In het begin van de 19e eeuw, toen de industriële revolutie in volle gang was, begon de Britse demograaf Thomas Robert Malthus te pleiten voor geboortebeperking als middel om de bevolkingsgroei onder controle te houden. Malthus geloofde dat de bevolking sneller groeide dan de beschikbare hulpbronnen, wat uiteindelijk zou leiden tot voedseltekorten, armoede en sociale onrust.
Malthus was een van de eerste wetenschappers die de relatie tussen bevolkingsgroei en hulpbronnen onderzocht. Hij betoogde dat de bevolking exponentieel groeide, terwijl de hulpbronnen slechts lineair toenamen. Dit leidde volgens hem tot een situatie waarin de mensheid uiteindelijk de grenzen van de beschikbare hulpbronnen zou bereiken en een catastrofe zou veroorzaken.
Om deze dreigende ramp te voorkomen, pleitte Malthus voor geboortebeperking als een manier om de bevolkingsgroei te beteugelen. Hij suggereerde dat mensen bewuster moesten zijn van het aantal kinderen dat ze kregen en dat de overheid maatregelen moest nemen om de geboortecijfers te reguleren.
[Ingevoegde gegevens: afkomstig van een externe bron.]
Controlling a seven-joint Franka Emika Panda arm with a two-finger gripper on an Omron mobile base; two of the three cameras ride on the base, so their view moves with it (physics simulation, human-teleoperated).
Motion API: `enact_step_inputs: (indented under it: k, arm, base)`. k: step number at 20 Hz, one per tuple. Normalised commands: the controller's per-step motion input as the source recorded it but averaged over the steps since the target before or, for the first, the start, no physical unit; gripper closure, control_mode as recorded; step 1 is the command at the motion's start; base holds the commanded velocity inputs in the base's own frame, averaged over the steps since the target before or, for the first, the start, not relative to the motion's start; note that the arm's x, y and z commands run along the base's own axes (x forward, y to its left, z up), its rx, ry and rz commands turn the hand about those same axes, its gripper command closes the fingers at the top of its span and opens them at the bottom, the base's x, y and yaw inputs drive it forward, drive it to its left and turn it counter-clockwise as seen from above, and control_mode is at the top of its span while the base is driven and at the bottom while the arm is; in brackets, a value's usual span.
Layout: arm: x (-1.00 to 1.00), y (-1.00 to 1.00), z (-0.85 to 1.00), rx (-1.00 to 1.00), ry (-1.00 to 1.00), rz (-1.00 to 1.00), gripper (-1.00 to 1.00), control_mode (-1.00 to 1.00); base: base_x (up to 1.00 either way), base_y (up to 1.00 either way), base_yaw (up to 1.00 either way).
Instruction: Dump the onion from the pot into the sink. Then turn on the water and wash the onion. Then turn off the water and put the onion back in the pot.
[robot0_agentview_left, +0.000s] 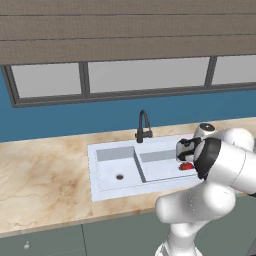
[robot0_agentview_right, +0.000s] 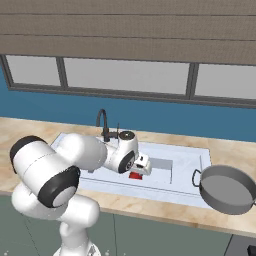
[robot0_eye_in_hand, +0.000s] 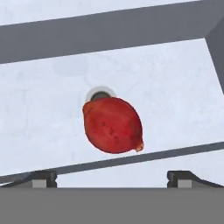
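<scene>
In sink (robot0_agentview_right: 192, 161) basin: onion (robot0_eye_in_hand: 113, 125) (over drain); pot (robot0_agentview_right: 226, 189) empty.

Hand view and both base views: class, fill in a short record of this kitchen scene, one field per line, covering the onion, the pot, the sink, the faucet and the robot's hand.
onion: red, lying in the sink's larger basin, beside the drain
pot: grey, empty, on the counter to the right of the sink
sink: white, two basins
faucet: dark gooseneck behind the sink, no water seen running
hand: open, above the onion, holding nothing
counter: beige marbled stone
</scene>
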Motion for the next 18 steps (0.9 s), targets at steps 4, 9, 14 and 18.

Hoewel Malthus’ ideeën destijds controversieel waren, hebben ze een blijvende invloed gehad op het debat over bevolkingsgroei en hulpbronnen. Zijn theorieën hebben geleid tot discussies over de ethiek van geboortebeperking, de rol van de overheid in het reguleren van de bevolkingsgroei en de noodzaak van duurzame ontwikkeling.
Hoewel Malthus misschien niet de definitieve oplossing heeft gevonden voor het probleem van de bevolkingsgroei, heeft zijn werk bijgedragen aan een groter bewustzijn van de gevolgen van een ongebreidelde groei en aan het belang van het vinden van evenwichtige en duurzame oplossingen voor dit complexe vraagstuk.